Every record that follows should be written out again without any change.

(Beginning of Dataset)

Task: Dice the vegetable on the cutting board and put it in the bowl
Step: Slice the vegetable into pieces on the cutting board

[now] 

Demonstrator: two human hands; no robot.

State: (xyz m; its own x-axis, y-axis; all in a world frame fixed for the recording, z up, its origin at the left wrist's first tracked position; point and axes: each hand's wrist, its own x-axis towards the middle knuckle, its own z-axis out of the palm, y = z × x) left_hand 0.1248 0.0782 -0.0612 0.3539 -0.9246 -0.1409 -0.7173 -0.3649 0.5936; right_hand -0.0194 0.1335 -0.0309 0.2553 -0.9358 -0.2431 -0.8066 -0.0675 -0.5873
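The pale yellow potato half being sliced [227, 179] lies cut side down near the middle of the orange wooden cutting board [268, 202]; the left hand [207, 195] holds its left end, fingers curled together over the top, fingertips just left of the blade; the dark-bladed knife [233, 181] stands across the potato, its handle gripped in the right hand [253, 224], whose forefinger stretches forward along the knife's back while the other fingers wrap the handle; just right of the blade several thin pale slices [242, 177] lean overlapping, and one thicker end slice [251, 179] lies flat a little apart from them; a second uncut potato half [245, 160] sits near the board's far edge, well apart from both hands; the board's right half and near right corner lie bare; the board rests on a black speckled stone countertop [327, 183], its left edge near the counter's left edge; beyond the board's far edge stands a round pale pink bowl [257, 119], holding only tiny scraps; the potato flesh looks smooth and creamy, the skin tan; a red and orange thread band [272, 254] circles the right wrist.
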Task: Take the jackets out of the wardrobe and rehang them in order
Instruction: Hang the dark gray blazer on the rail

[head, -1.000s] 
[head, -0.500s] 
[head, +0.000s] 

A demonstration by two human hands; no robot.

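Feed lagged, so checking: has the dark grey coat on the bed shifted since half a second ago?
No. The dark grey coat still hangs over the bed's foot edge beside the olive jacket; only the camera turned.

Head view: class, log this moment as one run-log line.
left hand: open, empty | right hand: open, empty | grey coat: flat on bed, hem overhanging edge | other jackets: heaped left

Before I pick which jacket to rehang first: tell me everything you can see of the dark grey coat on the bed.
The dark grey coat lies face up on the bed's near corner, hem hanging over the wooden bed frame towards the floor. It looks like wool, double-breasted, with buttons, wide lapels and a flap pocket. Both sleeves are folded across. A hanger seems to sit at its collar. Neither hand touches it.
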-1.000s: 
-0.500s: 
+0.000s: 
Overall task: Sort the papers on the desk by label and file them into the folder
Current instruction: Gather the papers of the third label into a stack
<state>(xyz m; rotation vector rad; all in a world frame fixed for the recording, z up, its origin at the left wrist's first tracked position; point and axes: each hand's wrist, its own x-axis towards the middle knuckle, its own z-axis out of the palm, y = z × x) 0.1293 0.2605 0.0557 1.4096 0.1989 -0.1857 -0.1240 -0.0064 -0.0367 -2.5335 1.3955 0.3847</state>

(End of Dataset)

# Solution for this task
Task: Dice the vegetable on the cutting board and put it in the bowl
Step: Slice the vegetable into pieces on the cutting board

[now] 

Demonstrator: two human hands; no robot.

State: (xyz m; its own x-axis, y-axis; all in a world frame fixed for the recording, z up, its origin at the left wrist's first tracked position; point and axes: each hand's wrist, its own x-axis towards the middle knuckle, its own z-axis out of the palm, y = z × x) left_hand 0.1248 0.0782 -0.0612 0.3539 -0.9246 -0.1409 -0.7173 -0.3649 0.5936; right_hand -0.0194 0.1335 -0.0309 0.2553 -0.9358 -0.2431 -0.8066 -0.0675 -0.5873
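The pale yellow potato half being sliced [227, 179] lies cut side down near the middle of the orange wooden cutting board [268, 202]; the left hand [207, 195] holds its left end, fingers curled together over the top, fingertips just left of the blade; the dark-bladed knife [233, 181] stands across the potato, its handle gripped in the right hand [253, 224], whose forefinger stretches forward along the knife's back while the other fingers wrap the handle; just right of the blade several thin pale slices [242, 177] lean overlapping, and one thicker end slice [251, 179] lies flat a little apart from them; a second uncut potato half [245, 160] sits near the board's far edge, well apart from both hands; the board's right half and near right corner lie bare; the board rests on a black speckled stone countertop [327, 183], its left edge near the counter's left edge; beyond the board's far edge stands a round pale pink bowl [257, 119], holding only tiny scraps; the potato flesh looks smooth and creamy, the skin tan; a red and orange thread band [272, 254] circles the right wrist.
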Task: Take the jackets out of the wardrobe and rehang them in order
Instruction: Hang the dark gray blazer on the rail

[head, -1.000s] 
[head, -0.500s] 
[head, +0.000s] 

A demonstration by two human hands; no robot.

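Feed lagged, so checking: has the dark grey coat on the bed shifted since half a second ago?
No. The dark grey coat still hangs over the bed's foot edge beside the olive jacket; only the camera turned.

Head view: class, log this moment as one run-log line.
left hand: open, empty | right hand: open, empty | grey coat: flat on bed, hem overhanging edge | other jackets: heaped left

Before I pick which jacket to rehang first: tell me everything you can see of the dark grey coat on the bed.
The dark grey coat lies face up on the bed's near corner, hem hanging over the wooden bed frame towards the floor. It looks like wool, double-breasted, with buttons, wide lapels and a flap pocket. Both sleeves are folded across. A hanger seems to sit at its collar. Neither hand touches it.
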-1.000s: 
-0.500s: 
+0.000s: 
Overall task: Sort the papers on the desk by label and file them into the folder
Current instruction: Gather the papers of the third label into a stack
<state>(xyz m; rotation vector rad; all in a world frame fixed for the recording, z up, its origin at the left wrist's first tracked position; point and axes: each hand's wrist, its own x-axis towards the middle knuckle, its own z-axis out of the palm, y = z × x) 0.1293 0.2605 0.0557 1.4096 0.1989 -0.1857 -0.1240 -0.0064 -0.0367 -2.5335 1.3955 0.3847</state>

This completes the response to the exercise.